Pres. Bush and Congress gambled that New Orleans would not need to have the levee system repaired. They lost the bet!


10 Responses to “New Orleans suffers because of Iraq War”

  1. Anonymous Says:

    The Bush administration is being widely criticized for the emergency response to Hurricane Katrina and the allegedly inadequate protection for “the big one” that residents had long feared would hit New Orleans. But research into more than ten years of reporting on hurricane and flood damage mitigation efforts in and around New Orleans indicates that local and state officials did not use federal money that was available for levee improvements or coastal reinforcement and often did not secure local matching funds that would have generated even more federal funding.

    In December of 1995, the Orleans Levee Board, the local government entity that oversees the levees and floodgates designed to protect New Orleans and the surrounding areas from rising waters, bragged in a supplement to the Times-Picayune newspaper about federal money received to protect the region from hurricanes.

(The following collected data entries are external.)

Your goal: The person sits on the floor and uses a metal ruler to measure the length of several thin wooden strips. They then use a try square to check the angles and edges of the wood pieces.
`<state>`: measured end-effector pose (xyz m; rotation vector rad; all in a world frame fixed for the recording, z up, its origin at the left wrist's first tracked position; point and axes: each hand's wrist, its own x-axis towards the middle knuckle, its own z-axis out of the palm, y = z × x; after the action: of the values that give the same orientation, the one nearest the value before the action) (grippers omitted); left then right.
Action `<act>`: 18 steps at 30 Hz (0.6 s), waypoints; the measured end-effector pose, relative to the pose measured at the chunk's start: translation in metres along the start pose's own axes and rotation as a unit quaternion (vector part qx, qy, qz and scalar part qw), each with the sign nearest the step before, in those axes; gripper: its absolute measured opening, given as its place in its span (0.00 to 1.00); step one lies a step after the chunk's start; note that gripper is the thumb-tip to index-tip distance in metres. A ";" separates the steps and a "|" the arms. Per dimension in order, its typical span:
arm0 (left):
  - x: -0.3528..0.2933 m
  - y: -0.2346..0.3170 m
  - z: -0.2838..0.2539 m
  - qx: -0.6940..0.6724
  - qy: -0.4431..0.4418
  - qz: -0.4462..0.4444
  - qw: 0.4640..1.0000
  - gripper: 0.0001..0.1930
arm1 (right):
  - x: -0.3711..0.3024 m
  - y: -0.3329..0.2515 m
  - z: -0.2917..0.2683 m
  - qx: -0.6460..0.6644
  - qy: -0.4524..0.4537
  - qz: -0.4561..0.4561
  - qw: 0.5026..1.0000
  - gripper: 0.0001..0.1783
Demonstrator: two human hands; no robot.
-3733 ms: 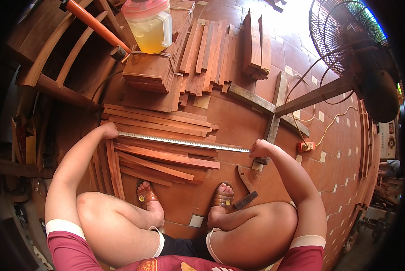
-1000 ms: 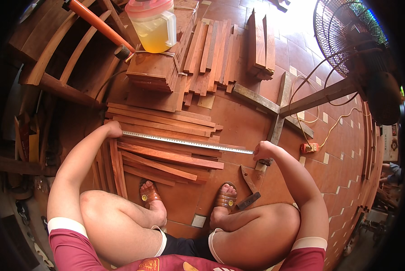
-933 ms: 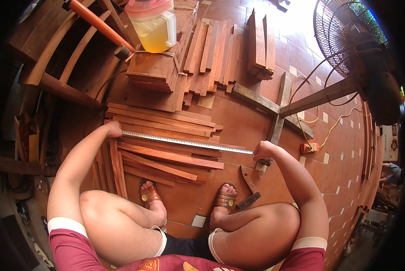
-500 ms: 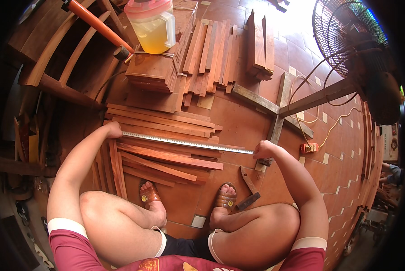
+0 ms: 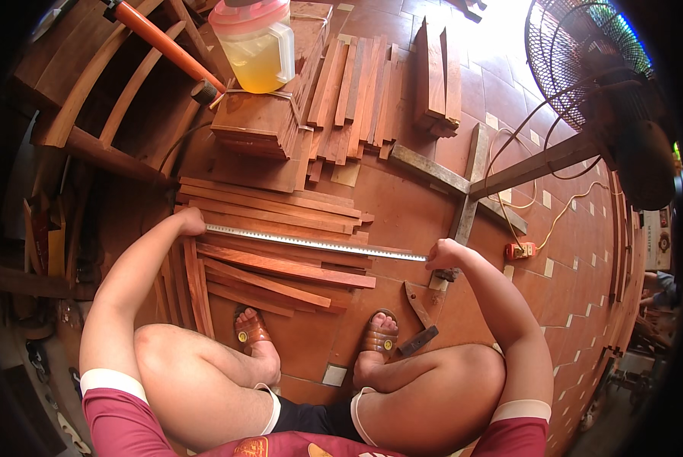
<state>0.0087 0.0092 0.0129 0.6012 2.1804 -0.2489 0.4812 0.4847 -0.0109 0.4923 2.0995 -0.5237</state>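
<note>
A long pale steel ruler (image 5: 311, 242) with dark markings is stretched between my two hands, over a row of reddish wooden strips (image 5: 280, 196) on the floor. My left hand (image 5: 193, 221) is closed around its left end, at the strips' left ends. Its right end is in my closed right hand (image 5: 442, 254), past the strips' right ends. The fingers of both hands are partly hidden. Nearer to me, several more strips (image 5: 295, 265) fan out, and others (image 5: 198, 289) lie crosswise at the left.
Beyond the strips stand a wooden block stack (image 5: 254, 122) and a lidded jug (image 5: 257, 57) of yellow liquid. A fan (image 5: 585, 68) rises from a wooden cross base (image 5: 433, 166). An orange socket block (image 5: 520, 250) and an angled wood-and-metal tool (image 5: 421, 320) lie at the right.
</note>
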 end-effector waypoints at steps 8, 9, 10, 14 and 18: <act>0.001 0.000 0.000 -0.004 0.000 -0.002 1.000 0.11 | 0.000 0.000 0.000 0.007 0.001 0.002 1.000 0.23; 0.002 -0.001 0.001 -0.004 0.002 0.000 1.000 0.11 | -0.001 0.000 -0.001 0.009 0.001 -0.002 1.000 0.23; 0.002 -0.002 0.001 -0.005 0.004 0.001 1.000 0.11 | -0.002 0.000 -0.001 0.011 0.001 -0.005 1.000 0.23; 0.004 -0.003 0.003 -0.002 0.009 0.002 1.000 0.12 | -0.004 0.001 -0.001 0.032 0.006 -0.004 0.999 0.23; 0.005 -0.008 0.004 0.005 0.000 0.010 1.000 0.12 | -0.005 -0.001 -0.003 0.015 0.005 -0.009 1.000 0.23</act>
<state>0.0045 0.0029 0.0063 0.6285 2.1741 -0.2495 0.4811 0.4849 -0.0050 0.4946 2.1089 -0.5647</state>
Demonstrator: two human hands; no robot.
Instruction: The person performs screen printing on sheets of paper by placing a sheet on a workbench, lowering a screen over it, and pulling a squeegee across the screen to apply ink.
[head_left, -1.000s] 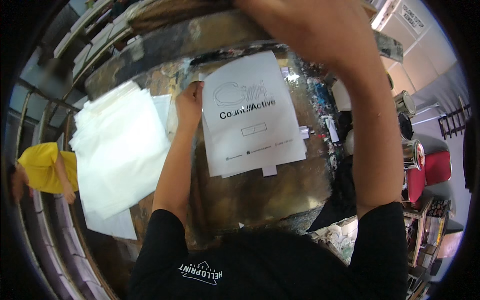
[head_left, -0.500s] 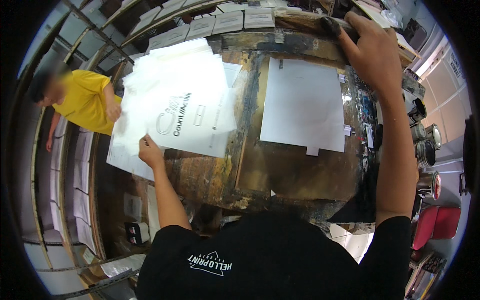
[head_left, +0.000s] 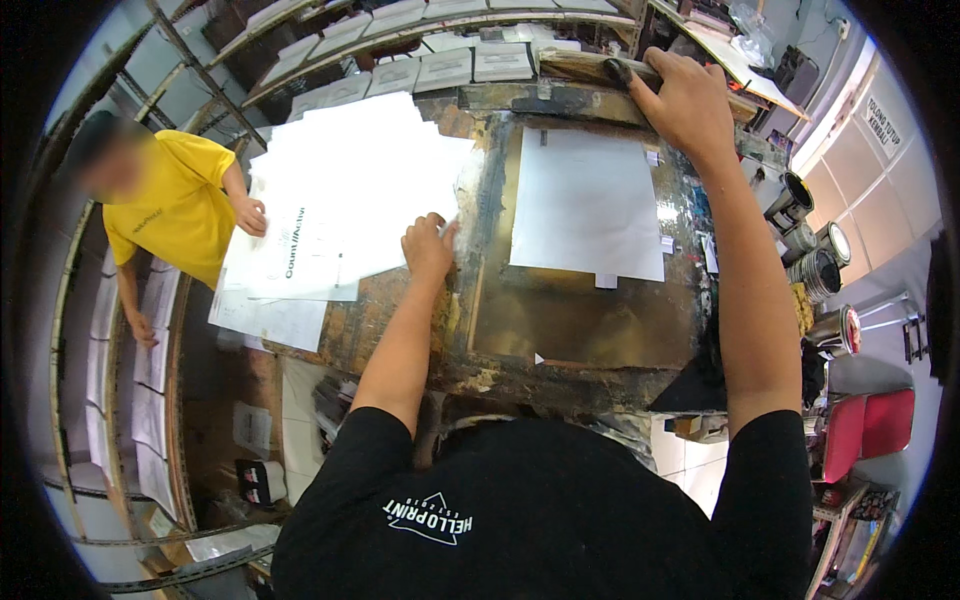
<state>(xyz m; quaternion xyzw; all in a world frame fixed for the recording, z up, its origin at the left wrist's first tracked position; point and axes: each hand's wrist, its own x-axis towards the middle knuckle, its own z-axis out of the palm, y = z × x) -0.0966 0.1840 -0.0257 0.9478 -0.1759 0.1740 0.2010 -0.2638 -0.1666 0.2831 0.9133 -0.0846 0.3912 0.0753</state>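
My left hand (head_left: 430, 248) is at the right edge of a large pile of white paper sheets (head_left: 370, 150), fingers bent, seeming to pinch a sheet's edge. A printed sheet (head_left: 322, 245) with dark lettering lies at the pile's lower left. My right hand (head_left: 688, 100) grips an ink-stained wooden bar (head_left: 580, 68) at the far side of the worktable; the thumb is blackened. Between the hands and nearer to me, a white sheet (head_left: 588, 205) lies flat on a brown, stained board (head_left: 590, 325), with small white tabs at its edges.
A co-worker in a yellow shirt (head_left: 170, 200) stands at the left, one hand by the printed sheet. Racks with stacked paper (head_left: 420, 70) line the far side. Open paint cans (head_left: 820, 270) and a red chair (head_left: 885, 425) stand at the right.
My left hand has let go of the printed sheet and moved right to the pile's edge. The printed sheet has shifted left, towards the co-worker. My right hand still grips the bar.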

    “In the past four years, the Orleans Levee Board has built up its arsenal. The additional defenses are so critical that Levee Commissioners marched into Congress and brought back almost $60 million to help pay for protection,” the pamphlet declared. “The most ambitious flood-fighting plan in generations was drafted. An unprecedented $140 million building campaign launched 41 projects.”

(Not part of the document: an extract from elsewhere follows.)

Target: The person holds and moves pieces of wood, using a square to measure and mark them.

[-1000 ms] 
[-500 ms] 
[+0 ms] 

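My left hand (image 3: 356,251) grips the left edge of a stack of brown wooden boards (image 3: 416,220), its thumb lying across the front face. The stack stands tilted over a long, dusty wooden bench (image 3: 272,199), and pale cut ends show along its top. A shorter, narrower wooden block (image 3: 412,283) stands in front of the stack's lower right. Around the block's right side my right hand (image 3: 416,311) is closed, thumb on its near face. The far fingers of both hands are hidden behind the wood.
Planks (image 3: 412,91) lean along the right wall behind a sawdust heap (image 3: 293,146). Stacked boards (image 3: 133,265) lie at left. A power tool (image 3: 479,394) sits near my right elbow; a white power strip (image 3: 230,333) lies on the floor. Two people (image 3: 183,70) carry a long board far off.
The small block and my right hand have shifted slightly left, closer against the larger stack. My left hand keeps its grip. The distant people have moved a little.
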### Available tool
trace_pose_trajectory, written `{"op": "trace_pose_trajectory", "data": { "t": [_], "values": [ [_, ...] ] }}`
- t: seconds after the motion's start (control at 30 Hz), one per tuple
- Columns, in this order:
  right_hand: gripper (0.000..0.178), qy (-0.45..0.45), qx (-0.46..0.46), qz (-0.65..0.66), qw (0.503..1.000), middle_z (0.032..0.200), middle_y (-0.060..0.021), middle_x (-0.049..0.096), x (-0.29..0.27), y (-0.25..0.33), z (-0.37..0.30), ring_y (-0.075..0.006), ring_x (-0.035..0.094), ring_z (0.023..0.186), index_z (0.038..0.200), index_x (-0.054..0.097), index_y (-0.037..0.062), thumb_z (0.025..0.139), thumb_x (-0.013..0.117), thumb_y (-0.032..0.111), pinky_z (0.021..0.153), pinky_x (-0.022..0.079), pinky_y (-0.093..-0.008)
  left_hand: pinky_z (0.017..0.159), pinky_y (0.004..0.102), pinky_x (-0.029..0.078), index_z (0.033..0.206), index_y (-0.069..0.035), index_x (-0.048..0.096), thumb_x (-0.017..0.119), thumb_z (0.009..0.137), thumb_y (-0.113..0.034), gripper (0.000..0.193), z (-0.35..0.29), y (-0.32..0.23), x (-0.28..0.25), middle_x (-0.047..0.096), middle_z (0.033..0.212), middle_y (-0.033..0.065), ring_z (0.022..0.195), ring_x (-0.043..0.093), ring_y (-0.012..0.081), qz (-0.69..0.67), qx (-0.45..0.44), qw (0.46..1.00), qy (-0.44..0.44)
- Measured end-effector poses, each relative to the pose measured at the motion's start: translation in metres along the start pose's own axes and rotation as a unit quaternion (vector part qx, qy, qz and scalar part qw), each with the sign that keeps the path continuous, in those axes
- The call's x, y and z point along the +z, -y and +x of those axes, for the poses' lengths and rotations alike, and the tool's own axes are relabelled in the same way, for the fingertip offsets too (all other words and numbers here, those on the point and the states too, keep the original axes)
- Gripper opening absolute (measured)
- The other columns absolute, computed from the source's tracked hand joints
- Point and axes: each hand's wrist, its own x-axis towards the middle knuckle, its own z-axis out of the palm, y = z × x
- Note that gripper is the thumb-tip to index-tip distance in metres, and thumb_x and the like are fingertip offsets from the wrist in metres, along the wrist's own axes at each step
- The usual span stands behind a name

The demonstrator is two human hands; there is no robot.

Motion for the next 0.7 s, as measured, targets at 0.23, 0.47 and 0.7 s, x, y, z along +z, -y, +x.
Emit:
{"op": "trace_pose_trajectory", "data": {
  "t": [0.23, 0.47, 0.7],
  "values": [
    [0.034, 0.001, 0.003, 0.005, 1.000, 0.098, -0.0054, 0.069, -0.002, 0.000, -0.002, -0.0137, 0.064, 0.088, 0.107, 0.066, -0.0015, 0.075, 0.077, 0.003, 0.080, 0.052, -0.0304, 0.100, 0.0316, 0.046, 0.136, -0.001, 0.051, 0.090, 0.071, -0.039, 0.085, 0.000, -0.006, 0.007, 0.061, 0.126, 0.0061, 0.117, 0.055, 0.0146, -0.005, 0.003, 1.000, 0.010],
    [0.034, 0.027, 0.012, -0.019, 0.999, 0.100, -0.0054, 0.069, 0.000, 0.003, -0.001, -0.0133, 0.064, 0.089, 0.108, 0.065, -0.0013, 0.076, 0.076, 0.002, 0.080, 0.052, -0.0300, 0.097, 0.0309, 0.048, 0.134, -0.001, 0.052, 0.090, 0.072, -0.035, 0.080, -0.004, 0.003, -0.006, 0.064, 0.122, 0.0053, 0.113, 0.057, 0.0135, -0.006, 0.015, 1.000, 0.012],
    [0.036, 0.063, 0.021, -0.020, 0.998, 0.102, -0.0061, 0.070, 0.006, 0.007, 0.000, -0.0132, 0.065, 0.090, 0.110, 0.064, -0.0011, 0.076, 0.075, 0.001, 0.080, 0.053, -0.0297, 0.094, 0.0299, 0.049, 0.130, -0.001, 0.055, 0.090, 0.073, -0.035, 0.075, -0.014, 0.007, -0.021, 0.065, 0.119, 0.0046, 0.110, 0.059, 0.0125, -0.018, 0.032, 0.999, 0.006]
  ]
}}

    The levee board promised Times-Picayune readers that the “few manageable gaps” in the walls protecting the city from Mother Nature’s waters “will be sealed within four years (1999) completing our circle of protection.”

    But less than a year later, that same levee board was denied the authority to refinance its debts. Legislative Auditor Dan Kyle “repeatedly faulted the Levee Board for the way it awards contracts, spends money and ignores public bid laws,” according to the Times-Picayune. The newspaper quoted Kyle as saying that the board was near bankruptcy and should not be allowed to refinance any bonds, or issue new ones, until it submitted an acceptable plan to achieve solvency.

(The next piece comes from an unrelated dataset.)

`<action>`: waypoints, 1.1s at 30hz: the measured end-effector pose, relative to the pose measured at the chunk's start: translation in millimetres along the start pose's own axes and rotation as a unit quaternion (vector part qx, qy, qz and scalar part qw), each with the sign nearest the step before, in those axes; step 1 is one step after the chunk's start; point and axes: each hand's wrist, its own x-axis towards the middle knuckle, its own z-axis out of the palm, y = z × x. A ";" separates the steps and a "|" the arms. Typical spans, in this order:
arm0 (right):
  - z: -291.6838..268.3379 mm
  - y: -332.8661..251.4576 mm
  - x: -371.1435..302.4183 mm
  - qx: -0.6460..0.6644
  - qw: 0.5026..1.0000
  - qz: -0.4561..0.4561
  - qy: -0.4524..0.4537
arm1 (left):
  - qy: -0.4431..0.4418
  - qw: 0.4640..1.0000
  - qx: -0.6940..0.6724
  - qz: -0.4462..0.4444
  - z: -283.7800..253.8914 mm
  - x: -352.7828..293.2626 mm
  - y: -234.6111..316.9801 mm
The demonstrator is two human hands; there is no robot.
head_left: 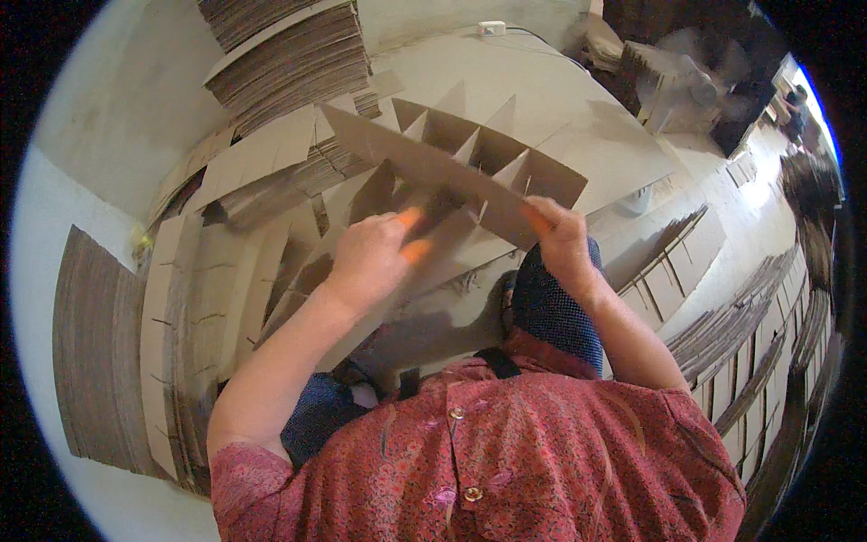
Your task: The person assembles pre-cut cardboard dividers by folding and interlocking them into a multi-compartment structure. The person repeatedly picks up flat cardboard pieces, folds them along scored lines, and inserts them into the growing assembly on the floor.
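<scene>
A cardboard divider of crossed, slotted strips is tilted in front of me over the pale work surface. My right hand grips the right end of its long near strip, an orange finger cover showing against the board. Near the lower left side of the divider is my left hand. Its two orange-covered fingertips are apart, with nothing visible between them, though motion blurs them. Just beyond and under the left hand, more crossed cardboard pieces stand up, partly hidden by the hand and forearm.
Tall stacks of flat cardboard rise at the back left. Slotted cardboard sheets stand on the left, and more slotted strips are stacked on the right. A white socket box with a cable lies at the far edge.
</scene>
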 end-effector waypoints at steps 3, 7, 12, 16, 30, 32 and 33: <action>-2.8 5.7 -16.2 0.051 0.995 0.081 -0.029 | -0.029 0.999 -0.030 0.007 17.6 4.6 -2.4; -8.4 19.6 -23.0 0.049 0.998 0.041 -0.003 | 0.020 0.996 -0.082 -0.030 17.4 11.6 -3.5; -12.6 -0.4 -14.9 0.013 0.998 0.053 -0.002 | -0.082 0.992 0.012 -0.093 24.0 30.7 -11.5; -22.4 6.8 -17.0 0.025 0.998 0.053 -0.023 | -0.077 0.990 0.029 -0.112 32.8 36.4 -21.5; -35.2 5.4 -25.2 0.003 0.998 0.042 -0.055 | 0.075 0.988 -0.073 -0.115 15.4 40.7 -43.2; -37.1 -8.6 -17.9 -0.027 0.998 0.035 -0.049 | 0.149 0.984 0.018 -0.097 5.5 40.9 -53.9; -37.2 -7.1 -16.2 -0.052 0.996 -0.002 -0.076 | 0.083 0.988 0.015 -0.130 4.4 42.9 -53.6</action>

    Blocked from financing the local portion of the flood fighting efforts, the levee board was unable to spend the federal matching funds that had been designated for the project.

    By 1998, Louisiana’s state government had a $2 billion construction budget, but less than one tenth of one percent of that — $1.98 million — was dedicated to levee improvements in the New Orleans area. State appropriators were able to find $22 million that year to renovate a new home for the Louisiana Supreme Court and $35 million for one phase of an expansion to the New Orleans convention center.

    The following year, the state legislature did appropriate $49.5 million for levee improvements, but the proposed spending had to be allocated by the State Bond Commission before the projects could receive financing. The commission placed the levee improvements in the “Priority 5” category, among the projects least likely to receive full or immediate funding.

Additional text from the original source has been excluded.